今ある心を変えるには体を動かすしかない
現代医学が遺伝子レベルで発展を遂げてもなお、ダイエットの特効薬すら作れないのは、最先端の科学で持ってしても痩せることは究極の難問なのです。なぜなら、一般的にダイエットは食事制限と運動とよく言われますが、それよりも上位に位置しているのが人の「心」であるからです。
私たちは今、目の前にある現実がすべてだと思い込んでいます。勝手に自分の心に歯止めをかけてしまっているのです。ダイエットは、現状の暮らしの外側にある未来の輝く自分をリアルに、そしてクリエイティブにイメージすることがなにより大切なのです。しかし、ネガティブな感情に支配されていたり、過度なストレスを抱えていたり、現状の自分に押し留めようとする他者からの圧力がかかった意識の状態では、それをイメージすることはできません。
人が生きていることは、祖先からの魂の継続であるとすれば、自分のネガティブな感情もカルマが影響していることも実際にあるのです。それが意識のうえでの邪気(脳のクセ)となって心の中に留まっている限り、痩せることはおろか、いずれ深刻な病を引き起こす原因になるのです。こういった意識の浄化には自力と他力による改善策がありますが、自らが体を動かすことで邪気を祓うことができるのが、古くから太極拳などの中国武術で行われてきた「東洋式体操」というものです。
<調身>は全身リラックスして立つ
実際に東洋式体操を練習するうえで心がけなくてはならないのは、三調技術と言われる「調身・調息・調心」です。この3つのテクニックがどれも欠けることなく、一体として調和することによって、体の内なる気が鍛えられることになります。東洋式体操の第1歩になる「調身」は、偏りのない自然な姿勢で正しい動作を行うことです。たんに背筋を伸ばして筋肉を緩めればすむというわけではなく、目や口、脳や内臓の中まで全身が完全にリラックスした状態に持ってゆくことで、気血を整え経絡の流れをよくすることができます。調身を行う体勢には、「横たわる、座る、立つ、歩く」の4つのパターンがあります。
<調息>は逆腹式呼吸をマスターする
人が怒ったりパニックを起こしたときに、深呼吸をすると落ち着くことがあります。あるいは、自然の中で深呼吸をすると、空気が美味しいと感じることもあるでしょう。呼吸は自律神経をコントロールする機能を持っていて、東洋式体操の「調息」も意識的に呼吸の量や長さを変えることで、荒々しくなった心の状態を改善したり、内臓の働きを調整できたりします。

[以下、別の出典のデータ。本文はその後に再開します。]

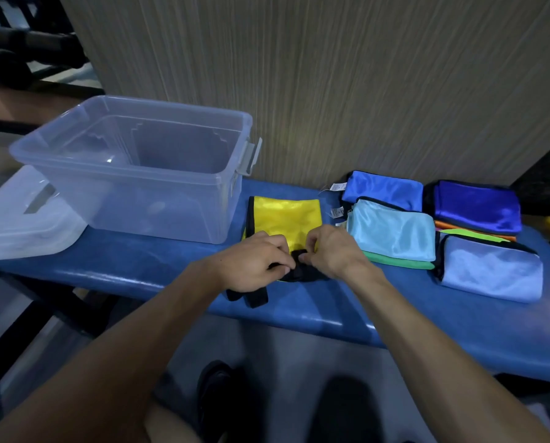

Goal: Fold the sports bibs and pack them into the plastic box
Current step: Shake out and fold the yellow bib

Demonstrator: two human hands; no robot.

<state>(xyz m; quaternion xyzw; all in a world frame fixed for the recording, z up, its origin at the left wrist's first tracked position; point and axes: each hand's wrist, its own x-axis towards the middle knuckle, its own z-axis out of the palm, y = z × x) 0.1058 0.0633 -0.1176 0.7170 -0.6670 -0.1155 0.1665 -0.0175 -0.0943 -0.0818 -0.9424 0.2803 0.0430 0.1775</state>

「長く吸って短く吐く」と交感神経系が興奮し心拍数を上げ、「長く吐いて短く吸う」と副交感神経系が興奮を抑え、心拍数を遅くすることができます。息をする器官は、「口から吸って口から吐く」、「鼻から吸って口から吐く」、ヨガなどで行われている「鼻から吸って鼻から吐く」などがあります。東洋式体操の入門者は「逆腹式呼吸」をマスターするところから始めるのがいいでしょう。
<調心>は頭の中を空っぽにする
心を調えることが「調心」ですが、まずは「放鬆(ほうしょう)、意念、入静」という言葉を覚えてください。「放鬆」とは調身や調息を行うことでリラックスすることです。しかし、心の中では怒り、嫉妬、心配、不平不満、欲望といった雑念が炭酸の泡のように浮かび上がり、普段は深層意識に隠されている思いまでもが集中力を阻んできます。東洋式体操における意識とは、正確には「意念」といったほうが正しく、意念をお腹の下丹田に置くことで頭の中を空っぽにした状態に持ってゆくのが「入静」になります。
完全に心が静まり返り頭が冴えると体の内なる気の存在を感じ、それを意念でコントロールすることができるようになります。東洋式体操には「三層九歩」という意識体としての発展段階があり、最終的に無念無想の境地に達すると言われています。道のりは長そうですが、東洋式体操をする環境や場所を変えてみたり、耳栓をして雑音を遮断してみたりと、入静状態に入るにはちょっとした工夫でなんとかなるものです。